As I mentioned in the first Dublin entry, the reason I came to Ireland in the first place was to explore the city of Joyce's imagination. His novel Ulysses maps out the city like no other work, and it starts with Stephen Dedalus at a tower in Sandycove, overlooking the famous bathing spot, the Forty Foot. So coming to these unpretentious rocks (which once were solely for "gentleman" to brave the chilly waters, usually "textile-free" as a German woman once described the, um, attire of a thermal bath in Wiesbaden), was both the end of a day exploring the literary history of Dublin (the Writer's Museum, the James Joyce Centre, etc.) and the beginning of Joyce's most famous novel. It so happens the Forty Foot was also central to the plot of one of my other favorite Irish books - At Swim, Two Boys.
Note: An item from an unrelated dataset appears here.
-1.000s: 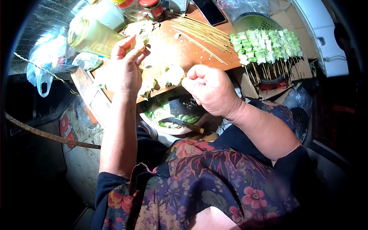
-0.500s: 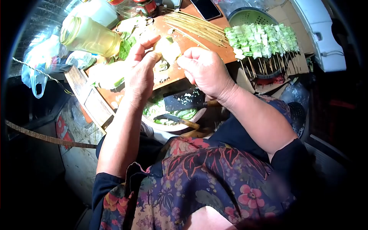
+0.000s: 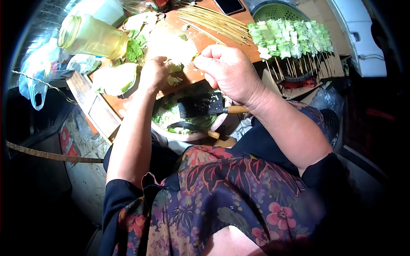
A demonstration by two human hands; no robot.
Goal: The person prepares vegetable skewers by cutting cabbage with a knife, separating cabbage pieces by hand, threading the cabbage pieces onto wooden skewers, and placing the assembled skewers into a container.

So, it was a pilgrimage to a spot important to James Joyce and Jamie O'Neill. And thus to James Kessler.

I have come to realize how many of my trips tend to be pilgrimages, though of a secular nature. They usually have a historical or literary bent (more often both). When I went to Mongolia, I was seeking the monuments with the earliest known Turkic writing. When I followed the Viking path two summers ago, I sought out the places described in the Icelandic sagas. Now, I am looking for what is physically left of Joyce's world and more elusively the ghosts of his characters and their actions.

Perhaps I will cross paths with Leopold Bloom, just like Stephen Dedalus did. In Dublin, it's possible.